Saturday 21 October 2017

Harrods in Gaga protest court win

Lady Gaga arriving for a signing session of her fragrance 'Fame' at Harrods in Knightsbridge
Lady Gaga arriving for a signing session of her fragrance 'Fame' at Harrods in Knightsbridge

One of the world's most famous department stores has won a legal fight with fur trade protesters after complaining that families were "harassed" when pop star Lady Gaga visited to advertise perfume.

A High Court judge tightened restrictions on protests outside Harrods in Knightsbridge, London, after being told that demonstrators had caused a "nuisance" during Lady Gaga's appearance in October 2012.

Mr Justice Globe concluded that existing restrictions on protests did not provide "sufficient protection". The judge issued a written ruling after a High Court hearing in London in May.

Harrods' bosses had complained about the behaviour of protesters during Lady Gaga's visit on October 7. Mr Justice Globe said the star had visited the store to "advertise some perfumery".

"It is Harrods' case that the (protesters) positioned themselves at the front of the crowds with banners and placards, in and amongst families and children, causing a nuisance, annoyance and harassment to members of the public in attendance enjoying the event," said the judge.

"From statements, photographs and CCTV evidence, I have a very clear understanding of the nature of the event and what happened on this occasion."

He said Harrods had also complained about protesters' behaviour on Boxing Day 2012 - the first day of the store's winter sale.

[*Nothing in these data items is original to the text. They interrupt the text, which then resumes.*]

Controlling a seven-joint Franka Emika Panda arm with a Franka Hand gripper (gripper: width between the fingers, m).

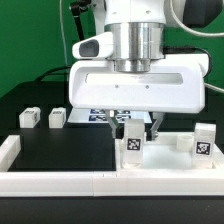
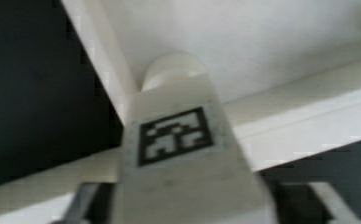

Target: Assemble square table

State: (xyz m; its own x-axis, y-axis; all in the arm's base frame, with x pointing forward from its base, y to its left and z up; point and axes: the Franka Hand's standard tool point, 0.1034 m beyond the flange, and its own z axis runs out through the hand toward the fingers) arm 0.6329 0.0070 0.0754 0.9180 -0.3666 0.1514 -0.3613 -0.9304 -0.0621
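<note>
Near the middle of the exterior view, I see the gripper (image 1: 142, 127) hanging straight down over the square table slab (image 1: 170, 152), its broad white body hiding much of what lies behind it. Its fingers straddle an upright leg block (image 1: 132, 145) whose black-and-white tag faces the camera. That leg stands at the slab's end toward the exterior view's left, and I cannot tell whether it rests on the slab or just beside it. On the wrist view the same leg block (image 2: 173, 135) sits between the fingers (image 2: 97, 205), tag toward the lens, with the slab (image 2: 283, 50) pale behind it and the black table (image 2: 26, 90) showing past it. One finger looks to be against the leg while a dark sliver shows at the other, so I cannot tell whether the jaws are clamped on it or merely around it. A second leg block (image 1: 203, 142) stands upright at the right of the exterior frame, tag forward, on or by the slab. The low white border wall (image 1: 60, 182) runs along the lower edge and turns up at the lower left, fencing the work area. Inside it, on the black table (image 1: 60, 150), a third leg block (image 1: 29, 117) and a fourth leg block (image 1: 57, 117) sit side by side at mid left, near each other but not touching, and well apart from the slab. The marker board (image 1: 100, 115) lies flat behind them, partly hidden by the gripper.
</note>
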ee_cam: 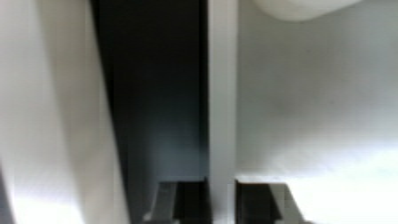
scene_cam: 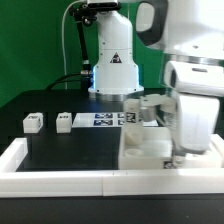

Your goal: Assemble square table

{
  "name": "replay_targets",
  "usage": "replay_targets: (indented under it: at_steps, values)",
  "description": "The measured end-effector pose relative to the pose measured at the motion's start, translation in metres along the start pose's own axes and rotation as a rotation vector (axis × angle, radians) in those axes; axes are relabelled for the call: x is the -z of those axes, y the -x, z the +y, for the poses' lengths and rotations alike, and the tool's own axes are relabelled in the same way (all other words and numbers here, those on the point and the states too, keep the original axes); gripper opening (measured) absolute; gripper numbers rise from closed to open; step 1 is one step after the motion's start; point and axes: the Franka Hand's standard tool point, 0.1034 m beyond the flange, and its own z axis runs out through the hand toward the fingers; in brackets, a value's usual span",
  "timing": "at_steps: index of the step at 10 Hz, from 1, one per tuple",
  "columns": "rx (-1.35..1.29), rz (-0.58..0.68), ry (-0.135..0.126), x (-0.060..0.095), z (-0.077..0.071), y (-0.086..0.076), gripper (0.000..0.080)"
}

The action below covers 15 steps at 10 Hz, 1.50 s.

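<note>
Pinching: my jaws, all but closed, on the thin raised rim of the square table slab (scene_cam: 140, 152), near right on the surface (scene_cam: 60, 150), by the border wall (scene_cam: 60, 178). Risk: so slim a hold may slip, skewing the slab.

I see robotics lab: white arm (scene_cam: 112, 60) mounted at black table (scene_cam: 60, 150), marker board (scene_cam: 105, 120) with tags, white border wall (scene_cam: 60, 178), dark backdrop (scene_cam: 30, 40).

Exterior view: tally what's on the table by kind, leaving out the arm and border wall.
Block legs, loose at the exterior view's left: 2
Square slab: 1
Marker board: 1
Total: 4, not counting blurred shapes by the arm
</note>
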Motion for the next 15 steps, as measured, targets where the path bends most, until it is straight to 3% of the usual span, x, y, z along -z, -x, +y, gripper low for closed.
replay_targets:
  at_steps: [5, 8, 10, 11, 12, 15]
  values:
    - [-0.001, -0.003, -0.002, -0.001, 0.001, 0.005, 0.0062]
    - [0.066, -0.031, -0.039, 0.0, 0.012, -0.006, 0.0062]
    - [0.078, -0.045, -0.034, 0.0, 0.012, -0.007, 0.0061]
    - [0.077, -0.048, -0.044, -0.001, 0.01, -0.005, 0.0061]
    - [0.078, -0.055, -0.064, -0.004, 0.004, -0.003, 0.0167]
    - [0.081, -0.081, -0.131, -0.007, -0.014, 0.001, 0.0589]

The judge said anti-fur trade campaigners began demonstrations outside Harrods in 2005. Store bosses launched legal action shortly afterwards and court injunctions were subsequently issued, amended and extended.

Harrods took legal action against animal rights campaigner Brendan McNally and the Coalition to Abolish the Fur Trade.

Mr Justice Globe said Mr McNally acted in person at the hearing and had "formulated intelligent and intelligible" submissions on behalf of protesters. The judge said Mr McNally disagreed with the way protesters had been portrayed.

"He relies upon the fact that there have been no convictions of any protesters over the whole time of the order. He therefore argues that they have behaved responsibly and exercised their rights peacefully within the ambit of the current order," said Mr Justice Globe.